A voice hissed in her ear.

“You got me arrested.”

The words scraped against her skin.

“My boss isn’t happy with me,” he snarled. “Hart bitch.”

Recognition hit like ice water.

The man from her porch.

The spike of terror was sharp and immediate—he came back, he’s here, he’s angry.

She couldn’t twist free—not without driving the knife deeper. Her shoes skidded uselessly against the grass. She smelled him—stale cigarettes, sweat, something sour and furious.

Around her, the square had dissolved into chaos. Kids were screaming. Someone shouted her name—Mrs. Ellery, distant and frantic. Parents pulling children back.

But Grace’s focus narrowed.

Not on her attacker. Not on the noise.

On Luke.

She caught glimpses of him through the moving bodies. The gold sash across his uniform a beacon.

Luke was coming for her.

His face was fury and fear and absolute determination.

He was coming.

Of course he was.

This wasn’t hope. It wasn’t wishing. It wasn’t even faith.

It was certainty.

Luke was coming for her.

Because he was hers.

When it mattered, when the ground dropped away beneath her feet, she didn’t have to question it.

This was like a trust fall.

The moment of peace after you let yourself fall backward—when you were already in the air and you knew, bone-deep, that you were going to be caught.

The terror drained away, leaving something clear and bright in its wake.

Luke was coming.

And when this was over—

The thought bloomed, impossible and electric, right there in the middle of the danger.

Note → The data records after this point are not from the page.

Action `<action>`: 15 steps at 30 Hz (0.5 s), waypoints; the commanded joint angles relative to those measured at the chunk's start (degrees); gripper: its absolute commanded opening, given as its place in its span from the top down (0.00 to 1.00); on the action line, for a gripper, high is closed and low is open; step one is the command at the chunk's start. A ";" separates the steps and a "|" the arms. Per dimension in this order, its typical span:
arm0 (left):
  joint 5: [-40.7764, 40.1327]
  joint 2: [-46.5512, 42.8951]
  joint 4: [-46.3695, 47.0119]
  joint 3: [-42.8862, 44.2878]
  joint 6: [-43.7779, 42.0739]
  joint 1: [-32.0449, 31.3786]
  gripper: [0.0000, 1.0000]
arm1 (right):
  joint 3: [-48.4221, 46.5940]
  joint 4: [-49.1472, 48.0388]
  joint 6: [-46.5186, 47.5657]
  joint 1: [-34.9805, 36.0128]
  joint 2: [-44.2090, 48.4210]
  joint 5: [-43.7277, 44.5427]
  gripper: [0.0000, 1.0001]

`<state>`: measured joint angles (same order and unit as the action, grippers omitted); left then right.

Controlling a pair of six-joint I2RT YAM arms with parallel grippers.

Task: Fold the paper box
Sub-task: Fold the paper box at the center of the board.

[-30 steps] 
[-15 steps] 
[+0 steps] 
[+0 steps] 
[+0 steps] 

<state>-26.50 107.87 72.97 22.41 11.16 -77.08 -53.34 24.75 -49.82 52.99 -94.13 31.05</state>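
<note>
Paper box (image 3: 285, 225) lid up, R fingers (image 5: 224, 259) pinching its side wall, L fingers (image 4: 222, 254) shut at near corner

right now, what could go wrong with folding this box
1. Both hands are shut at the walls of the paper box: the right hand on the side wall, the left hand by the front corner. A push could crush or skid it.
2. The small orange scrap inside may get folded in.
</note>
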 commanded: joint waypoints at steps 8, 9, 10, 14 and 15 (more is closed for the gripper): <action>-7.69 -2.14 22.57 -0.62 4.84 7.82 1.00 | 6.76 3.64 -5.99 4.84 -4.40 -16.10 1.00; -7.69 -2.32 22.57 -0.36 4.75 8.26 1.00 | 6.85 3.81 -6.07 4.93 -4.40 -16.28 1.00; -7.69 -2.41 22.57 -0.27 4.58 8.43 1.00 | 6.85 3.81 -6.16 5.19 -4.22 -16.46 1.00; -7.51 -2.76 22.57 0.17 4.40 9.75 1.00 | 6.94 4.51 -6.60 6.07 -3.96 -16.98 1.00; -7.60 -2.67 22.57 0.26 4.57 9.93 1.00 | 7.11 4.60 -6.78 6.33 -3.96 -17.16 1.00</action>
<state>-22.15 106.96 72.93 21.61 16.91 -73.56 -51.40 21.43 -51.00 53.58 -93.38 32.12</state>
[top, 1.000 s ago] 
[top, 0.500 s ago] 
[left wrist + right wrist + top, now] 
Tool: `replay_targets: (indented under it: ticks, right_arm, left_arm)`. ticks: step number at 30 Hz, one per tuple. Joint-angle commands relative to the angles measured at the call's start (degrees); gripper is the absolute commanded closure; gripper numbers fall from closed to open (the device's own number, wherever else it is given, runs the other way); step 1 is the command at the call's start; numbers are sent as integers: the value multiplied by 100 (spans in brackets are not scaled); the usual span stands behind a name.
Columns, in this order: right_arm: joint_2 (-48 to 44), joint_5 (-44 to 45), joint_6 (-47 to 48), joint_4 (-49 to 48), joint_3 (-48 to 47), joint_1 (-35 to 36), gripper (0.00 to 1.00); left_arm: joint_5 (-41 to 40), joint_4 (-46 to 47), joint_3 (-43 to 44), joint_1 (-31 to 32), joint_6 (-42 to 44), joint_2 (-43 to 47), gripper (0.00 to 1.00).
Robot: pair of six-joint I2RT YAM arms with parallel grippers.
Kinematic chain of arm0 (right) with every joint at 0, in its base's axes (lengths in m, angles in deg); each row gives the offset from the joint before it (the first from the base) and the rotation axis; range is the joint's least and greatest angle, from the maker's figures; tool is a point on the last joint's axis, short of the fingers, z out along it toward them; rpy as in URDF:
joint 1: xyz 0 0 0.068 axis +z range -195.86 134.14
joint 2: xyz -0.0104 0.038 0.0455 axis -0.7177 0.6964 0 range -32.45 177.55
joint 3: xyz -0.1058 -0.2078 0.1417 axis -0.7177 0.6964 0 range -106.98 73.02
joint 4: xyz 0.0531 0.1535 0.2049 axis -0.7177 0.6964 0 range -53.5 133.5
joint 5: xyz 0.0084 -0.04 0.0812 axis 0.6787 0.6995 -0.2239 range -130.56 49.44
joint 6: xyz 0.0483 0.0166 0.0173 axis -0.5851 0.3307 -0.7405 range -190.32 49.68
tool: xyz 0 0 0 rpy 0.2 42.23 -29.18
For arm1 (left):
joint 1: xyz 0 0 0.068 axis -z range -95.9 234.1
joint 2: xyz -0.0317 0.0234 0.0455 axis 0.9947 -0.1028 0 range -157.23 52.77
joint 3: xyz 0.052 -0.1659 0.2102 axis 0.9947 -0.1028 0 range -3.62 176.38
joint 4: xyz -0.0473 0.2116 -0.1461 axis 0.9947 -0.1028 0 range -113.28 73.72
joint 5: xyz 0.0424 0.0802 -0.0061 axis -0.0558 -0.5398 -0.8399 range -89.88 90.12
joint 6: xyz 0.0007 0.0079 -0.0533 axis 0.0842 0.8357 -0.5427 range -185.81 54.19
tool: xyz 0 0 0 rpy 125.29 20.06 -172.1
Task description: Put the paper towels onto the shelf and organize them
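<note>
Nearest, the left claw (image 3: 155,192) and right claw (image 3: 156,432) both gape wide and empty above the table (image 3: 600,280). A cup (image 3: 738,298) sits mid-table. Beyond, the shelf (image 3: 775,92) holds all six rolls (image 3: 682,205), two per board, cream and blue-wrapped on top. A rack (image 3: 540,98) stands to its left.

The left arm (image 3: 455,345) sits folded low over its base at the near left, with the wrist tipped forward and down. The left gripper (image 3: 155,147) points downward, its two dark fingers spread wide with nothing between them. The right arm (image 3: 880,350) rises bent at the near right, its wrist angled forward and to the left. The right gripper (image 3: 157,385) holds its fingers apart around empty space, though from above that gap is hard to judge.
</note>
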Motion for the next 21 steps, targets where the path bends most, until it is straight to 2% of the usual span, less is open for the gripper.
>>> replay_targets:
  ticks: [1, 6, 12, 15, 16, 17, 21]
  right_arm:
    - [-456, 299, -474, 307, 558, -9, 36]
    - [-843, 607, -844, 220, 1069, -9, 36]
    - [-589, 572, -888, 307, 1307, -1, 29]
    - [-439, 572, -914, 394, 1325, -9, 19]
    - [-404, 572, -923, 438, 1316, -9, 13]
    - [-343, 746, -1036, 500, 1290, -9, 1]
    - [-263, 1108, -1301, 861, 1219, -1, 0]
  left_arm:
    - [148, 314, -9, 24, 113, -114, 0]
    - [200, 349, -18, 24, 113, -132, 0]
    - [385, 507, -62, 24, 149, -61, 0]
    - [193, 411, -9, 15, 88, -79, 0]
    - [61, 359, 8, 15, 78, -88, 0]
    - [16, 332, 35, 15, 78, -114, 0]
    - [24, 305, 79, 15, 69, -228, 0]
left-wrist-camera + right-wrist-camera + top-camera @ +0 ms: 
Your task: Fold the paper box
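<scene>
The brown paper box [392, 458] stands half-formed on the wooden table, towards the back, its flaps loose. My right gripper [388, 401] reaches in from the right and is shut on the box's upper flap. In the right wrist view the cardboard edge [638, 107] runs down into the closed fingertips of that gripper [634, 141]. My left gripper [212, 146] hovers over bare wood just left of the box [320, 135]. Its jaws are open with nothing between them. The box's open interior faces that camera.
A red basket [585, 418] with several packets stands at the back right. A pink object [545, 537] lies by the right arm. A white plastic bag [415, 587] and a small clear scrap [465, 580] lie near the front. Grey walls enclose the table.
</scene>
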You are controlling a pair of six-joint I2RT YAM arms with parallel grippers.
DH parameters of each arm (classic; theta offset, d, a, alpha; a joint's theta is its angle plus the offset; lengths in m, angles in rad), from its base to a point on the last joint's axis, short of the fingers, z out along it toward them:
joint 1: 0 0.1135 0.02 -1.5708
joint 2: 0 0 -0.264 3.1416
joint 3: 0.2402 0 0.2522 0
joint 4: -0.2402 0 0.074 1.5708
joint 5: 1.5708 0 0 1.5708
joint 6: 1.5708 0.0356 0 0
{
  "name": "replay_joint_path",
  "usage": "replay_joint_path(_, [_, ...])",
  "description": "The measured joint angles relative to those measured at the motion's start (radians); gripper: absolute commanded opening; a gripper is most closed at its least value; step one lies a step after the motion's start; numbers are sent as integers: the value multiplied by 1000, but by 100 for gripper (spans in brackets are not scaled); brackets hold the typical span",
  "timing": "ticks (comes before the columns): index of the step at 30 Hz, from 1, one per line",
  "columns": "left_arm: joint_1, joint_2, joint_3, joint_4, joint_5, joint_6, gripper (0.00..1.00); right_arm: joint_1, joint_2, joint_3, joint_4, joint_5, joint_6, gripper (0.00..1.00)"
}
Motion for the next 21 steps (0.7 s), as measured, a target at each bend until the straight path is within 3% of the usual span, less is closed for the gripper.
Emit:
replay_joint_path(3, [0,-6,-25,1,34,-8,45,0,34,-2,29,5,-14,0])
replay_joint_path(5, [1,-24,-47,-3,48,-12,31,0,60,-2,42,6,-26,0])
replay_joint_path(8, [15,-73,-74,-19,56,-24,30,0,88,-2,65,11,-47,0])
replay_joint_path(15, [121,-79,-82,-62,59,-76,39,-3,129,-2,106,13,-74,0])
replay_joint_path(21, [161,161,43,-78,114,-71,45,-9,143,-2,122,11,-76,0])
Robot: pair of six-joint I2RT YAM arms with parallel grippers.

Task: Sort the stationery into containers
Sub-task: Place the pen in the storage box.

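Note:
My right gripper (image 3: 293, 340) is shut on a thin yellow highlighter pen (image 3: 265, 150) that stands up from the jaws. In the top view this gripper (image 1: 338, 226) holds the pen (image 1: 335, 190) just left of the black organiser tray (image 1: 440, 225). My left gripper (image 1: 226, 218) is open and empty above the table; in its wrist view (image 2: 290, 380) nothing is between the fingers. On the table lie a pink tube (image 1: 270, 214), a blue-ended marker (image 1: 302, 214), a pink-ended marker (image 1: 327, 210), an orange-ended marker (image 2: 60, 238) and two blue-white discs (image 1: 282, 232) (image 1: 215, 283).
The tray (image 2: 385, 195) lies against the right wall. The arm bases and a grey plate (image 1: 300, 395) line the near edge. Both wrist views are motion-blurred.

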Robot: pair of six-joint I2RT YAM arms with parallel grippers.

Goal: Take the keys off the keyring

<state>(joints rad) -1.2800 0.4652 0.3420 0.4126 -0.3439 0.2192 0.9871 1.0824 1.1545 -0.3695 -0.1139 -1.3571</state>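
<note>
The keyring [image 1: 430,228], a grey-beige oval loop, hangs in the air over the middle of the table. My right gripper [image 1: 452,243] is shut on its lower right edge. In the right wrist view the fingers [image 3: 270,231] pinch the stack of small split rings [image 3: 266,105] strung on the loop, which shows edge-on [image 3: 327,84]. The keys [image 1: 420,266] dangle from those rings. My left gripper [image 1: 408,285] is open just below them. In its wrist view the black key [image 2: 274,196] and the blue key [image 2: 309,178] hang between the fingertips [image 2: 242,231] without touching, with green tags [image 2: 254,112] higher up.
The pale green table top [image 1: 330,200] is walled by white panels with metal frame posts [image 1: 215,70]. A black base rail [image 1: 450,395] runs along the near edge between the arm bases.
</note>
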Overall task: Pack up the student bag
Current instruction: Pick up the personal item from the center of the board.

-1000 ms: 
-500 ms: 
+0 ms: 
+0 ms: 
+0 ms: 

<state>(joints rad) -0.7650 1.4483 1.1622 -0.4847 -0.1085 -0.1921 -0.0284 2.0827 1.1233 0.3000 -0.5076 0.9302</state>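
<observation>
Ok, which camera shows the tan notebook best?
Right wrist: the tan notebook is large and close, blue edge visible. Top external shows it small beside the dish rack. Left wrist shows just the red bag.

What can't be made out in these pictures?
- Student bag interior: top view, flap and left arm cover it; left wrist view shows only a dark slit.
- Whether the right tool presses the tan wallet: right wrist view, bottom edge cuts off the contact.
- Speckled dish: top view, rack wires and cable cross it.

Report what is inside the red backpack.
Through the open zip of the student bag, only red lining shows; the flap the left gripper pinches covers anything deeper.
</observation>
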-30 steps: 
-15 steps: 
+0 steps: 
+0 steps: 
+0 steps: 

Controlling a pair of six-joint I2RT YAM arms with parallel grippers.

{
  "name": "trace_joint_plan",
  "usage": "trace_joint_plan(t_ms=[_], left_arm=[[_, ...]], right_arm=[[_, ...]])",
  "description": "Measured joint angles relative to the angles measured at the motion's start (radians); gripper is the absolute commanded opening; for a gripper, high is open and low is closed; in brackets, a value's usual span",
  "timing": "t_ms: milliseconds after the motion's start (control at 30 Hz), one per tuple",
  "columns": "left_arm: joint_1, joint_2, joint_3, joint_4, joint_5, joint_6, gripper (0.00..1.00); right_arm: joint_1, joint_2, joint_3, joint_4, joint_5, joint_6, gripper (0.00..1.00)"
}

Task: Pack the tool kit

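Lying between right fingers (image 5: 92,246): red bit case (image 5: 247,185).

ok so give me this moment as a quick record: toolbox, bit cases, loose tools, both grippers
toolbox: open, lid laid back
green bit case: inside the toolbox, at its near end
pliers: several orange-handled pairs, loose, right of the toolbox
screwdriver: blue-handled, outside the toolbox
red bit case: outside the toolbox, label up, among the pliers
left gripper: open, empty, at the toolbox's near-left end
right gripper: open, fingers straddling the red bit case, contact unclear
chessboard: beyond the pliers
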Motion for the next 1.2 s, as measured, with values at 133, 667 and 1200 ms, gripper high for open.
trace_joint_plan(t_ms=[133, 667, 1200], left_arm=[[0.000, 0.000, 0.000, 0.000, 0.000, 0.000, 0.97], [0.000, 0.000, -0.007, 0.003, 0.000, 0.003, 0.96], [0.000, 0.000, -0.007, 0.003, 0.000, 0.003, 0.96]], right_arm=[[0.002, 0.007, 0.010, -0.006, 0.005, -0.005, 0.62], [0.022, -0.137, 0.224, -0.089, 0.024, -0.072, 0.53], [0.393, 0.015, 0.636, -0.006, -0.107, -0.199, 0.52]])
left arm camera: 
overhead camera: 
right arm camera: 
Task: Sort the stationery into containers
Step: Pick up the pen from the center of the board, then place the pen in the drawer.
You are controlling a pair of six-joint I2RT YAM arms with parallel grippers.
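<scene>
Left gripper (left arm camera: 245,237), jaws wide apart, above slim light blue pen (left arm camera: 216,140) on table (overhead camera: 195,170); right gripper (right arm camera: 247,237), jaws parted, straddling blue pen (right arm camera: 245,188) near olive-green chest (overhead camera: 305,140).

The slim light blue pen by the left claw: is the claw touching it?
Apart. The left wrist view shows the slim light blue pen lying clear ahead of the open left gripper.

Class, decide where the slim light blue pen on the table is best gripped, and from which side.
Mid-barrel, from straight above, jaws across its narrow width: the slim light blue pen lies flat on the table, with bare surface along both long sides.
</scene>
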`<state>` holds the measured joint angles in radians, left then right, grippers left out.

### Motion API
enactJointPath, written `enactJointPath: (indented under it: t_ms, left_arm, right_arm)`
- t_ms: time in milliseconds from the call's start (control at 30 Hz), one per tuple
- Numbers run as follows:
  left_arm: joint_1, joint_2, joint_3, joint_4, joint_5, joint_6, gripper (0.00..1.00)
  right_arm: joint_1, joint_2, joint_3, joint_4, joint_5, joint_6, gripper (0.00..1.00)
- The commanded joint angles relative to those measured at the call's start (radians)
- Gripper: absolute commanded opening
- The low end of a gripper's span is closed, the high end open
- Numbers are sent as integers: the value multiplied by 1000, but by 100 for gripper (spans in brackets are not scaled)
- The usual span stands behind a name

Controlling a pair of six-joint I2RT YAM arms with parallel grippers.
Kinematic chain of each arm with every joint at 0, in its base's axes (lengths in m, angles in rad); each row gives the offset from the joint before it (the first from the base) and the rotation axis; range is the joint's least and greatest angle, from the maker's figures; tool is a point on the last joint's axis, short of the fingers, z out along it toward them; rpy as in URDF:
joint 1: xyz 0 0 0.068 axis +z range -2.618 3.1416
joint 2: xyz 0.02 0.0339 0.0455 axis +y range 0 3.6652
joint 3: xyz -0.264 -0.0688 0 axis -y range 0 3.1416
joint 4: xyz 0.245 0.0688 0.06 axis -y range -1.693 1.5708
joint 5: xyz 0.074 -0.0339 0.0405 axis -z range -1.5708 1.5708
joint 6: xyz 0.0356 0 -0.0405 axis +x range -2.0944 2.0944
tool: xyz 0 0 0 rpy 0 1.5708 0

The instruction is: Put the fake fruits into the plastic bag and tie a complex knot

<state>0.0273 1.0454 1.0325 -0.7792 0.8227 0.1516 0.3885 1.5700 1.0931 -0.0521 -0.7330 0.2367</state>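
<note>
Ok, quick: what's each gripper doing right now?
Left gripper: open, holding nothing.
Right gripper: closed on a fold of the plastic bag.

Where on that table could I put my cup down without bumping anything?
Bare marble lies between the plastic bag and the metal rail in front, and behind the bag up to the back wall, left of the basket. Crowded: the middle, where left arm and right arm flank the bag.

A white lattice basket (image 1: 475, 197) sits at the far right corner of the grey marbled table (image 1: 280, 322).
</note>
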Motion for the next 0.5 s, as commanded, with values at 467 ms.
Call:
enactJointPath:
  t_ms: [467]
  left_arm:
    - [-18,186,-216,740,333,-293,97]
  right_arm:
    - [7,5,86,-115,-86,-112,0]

When this was over, she was going to say yes.

She was going to have dinner with Luke Bennett. He was going to walk her home. He was going to kiss her on her porch.

The idea thrilled through her, sharp and alive, coiled beneath the fear like a promise.

She was still being dragged.

Still in danger.

But she wasn’t scared anymore.

She only felt anticipation. For this to be over. For Luke to reach her.

For the start of the rest of their lives.